▶ _Given material_:
[Start of Attachment]
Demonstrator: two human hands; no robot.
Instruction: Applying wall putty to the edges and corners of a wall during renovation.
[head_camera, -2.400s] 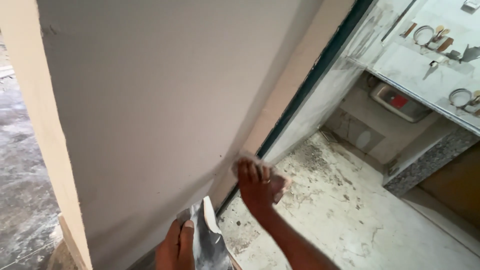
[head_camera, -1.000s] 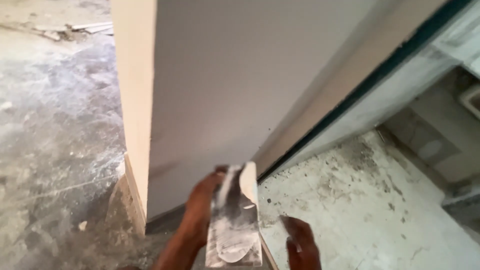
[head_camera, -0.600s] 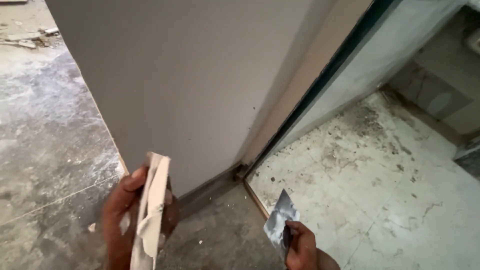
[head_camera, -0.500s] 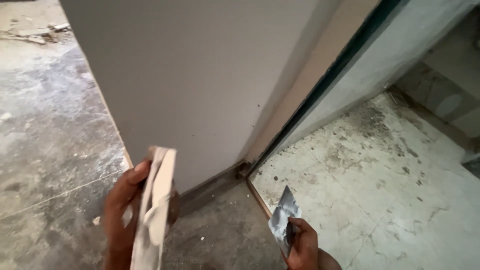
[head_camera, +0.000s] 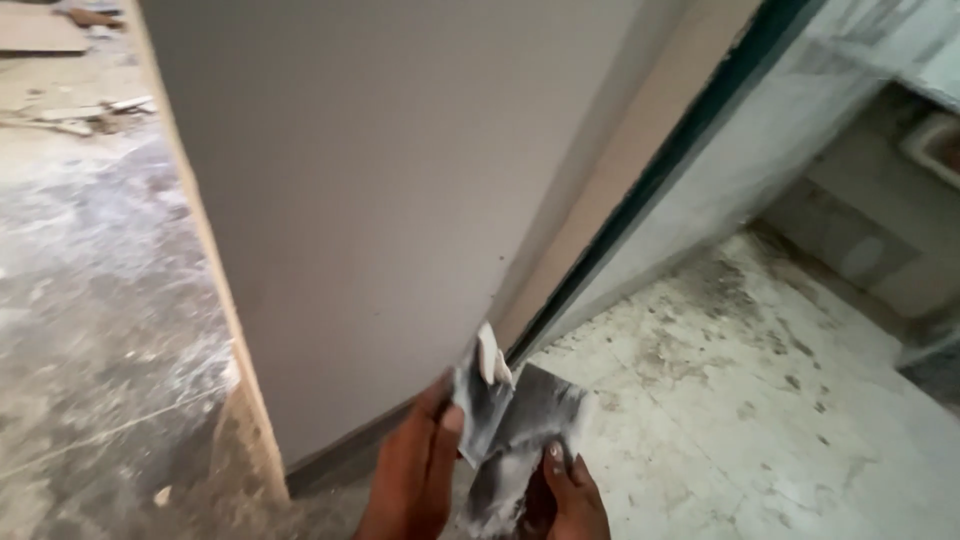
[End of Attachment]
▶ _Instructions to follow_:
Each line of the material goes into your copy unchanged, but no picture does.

▶ _Reply to the task_:
Demonstrator: two human hands; no robot.
Instruction: Applying wall putty to the edges and corners of a wall during renovation.
[head_camera, -2.400s] 
[head_camera, -1.000s] 
[head_camera, -0.600s] 
[head_camera, -0.500s] 
[head_camera, +0.000s] 

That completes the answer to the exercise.